Per l’omicidio del giovane Tommasoli, la Corte d’Assise della città di Verona, ha emesso condanne per cinquant’ anni complessivi di carcere.

Nicola che era un giovane grafico di appena ventotto anni, è stato aggredito durante la notte dell’ 1 Maggio 2008 ed è deceduto dopo cinque giorni di lunga e sofferente agonia.

Un terribile episodio che ha generato grande sgomento sia per la famiglia del giovane malcapitato sia per l’intera  città di Verona.

Poche ore dopo l’accaduto, gli aggressori sono stati catturati dalla Polizia; erano giovani Ultras del Verona coinvolti anche in  movimenti di estrema destra.

Il loro muoversi in branco è stato più volte paragonato al movimento di un solo uomo, una gang inseparabile di giovanissimi che erano soliti gironzolare per le vie di Verona come una miscela esplosiva, incutendo timore e disordine.
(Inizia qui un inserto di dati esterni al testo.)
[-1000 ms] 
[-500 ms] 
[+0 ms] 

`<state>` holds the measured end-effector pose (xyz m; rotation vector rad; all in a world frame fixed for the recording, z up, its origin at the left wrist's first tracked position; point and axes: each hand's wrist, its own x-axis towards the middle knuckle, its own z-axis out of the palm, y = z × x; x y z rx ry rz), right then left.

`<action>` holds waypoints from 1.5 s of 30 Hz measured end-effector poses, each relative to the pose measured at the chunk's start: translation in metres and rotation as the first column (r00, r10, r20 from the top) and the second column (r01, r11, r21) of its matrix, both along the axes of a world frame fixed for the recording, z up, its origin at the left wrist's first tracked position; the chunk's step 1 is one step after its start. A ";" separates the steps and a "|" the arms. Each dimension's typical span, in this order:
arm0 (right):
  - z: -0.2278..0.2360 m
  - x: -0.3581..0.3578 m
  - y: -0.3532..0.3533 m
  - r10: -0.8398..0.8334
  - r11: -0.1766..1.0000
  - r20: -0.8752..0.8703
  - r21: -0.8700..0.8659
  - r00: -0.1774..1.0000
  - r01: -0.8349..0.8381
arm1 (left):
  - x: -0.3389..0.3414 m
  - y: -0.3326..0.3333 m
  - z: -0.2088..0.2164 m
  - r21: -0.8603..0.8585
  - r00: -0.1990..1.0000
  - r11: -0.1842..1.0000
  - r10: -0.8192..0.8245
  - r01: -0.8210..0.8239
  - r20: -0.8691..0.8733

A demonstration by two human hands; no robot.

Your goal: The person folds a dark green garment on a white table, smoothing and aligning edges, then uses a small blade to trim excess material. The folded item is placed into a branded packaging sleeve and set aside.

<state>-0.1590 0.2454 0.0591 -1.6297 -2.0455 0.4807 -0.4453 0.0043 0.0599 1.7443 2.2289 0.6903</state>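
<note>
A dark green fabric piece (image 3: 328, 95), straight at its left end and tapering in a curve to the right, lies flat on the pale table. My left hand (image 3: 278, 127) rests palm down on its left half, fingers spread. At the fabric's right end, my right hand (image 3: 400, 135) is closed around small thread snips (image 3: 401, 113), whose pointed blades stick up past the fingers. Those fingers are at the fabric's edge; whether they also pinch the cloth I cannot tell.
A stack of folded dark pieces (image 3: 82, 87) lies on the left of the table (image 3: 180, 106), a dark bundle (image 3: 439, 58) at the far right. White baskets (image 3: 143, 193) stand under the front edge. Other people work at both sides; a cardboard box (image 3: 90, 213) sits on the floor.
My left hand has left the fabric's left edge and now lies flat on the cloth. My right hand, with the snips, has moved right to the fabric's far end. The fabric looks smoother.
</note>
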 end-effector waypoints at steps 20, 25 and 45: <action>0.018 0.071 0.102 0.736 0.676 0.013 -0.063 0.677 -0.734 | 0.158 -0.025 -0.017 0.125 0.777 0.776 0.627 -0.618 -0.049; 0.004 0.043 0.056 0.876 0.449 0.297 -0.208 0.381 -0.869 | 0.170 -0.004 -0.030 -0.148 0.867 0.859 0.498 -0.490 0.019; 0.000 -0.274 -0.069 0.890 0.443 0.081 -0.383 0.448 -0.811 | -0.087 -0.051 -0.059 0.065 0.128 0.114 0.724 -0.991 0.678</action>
Martedì 15 Settembre la Corte d’Assise della città veneta,  ha condannato a quattordici anni di carcerazione Nicolò Veneri e Federico Perini, a dodici anni Raffaele Dalle Donne e a dieci anni Guglielmo Corsi; l’ assoluzione per Andrea Vesentini.

I quattro condannati dovranno inoltre pagare centomila euro a favore dei genitori di Nicola Tommasoli, ottantamila euro a favore della ex fidanzata della vittima e trentamila euro per il fratello.

E’ soddisfatta la famiglia di Nicola Tommasoli, secondo quanto ha comunicato il loro avvocato; resta pur sempre un  terribile episodio di aggressione che ha come epilogo la perdita di un essere umano che passava di lì per caso e la gravità del triste episodio tramutatosi in tragedia è proprio questa.

Nicola non ritornerà in vita ma i responsabili della sua morte stavolta pagheranno.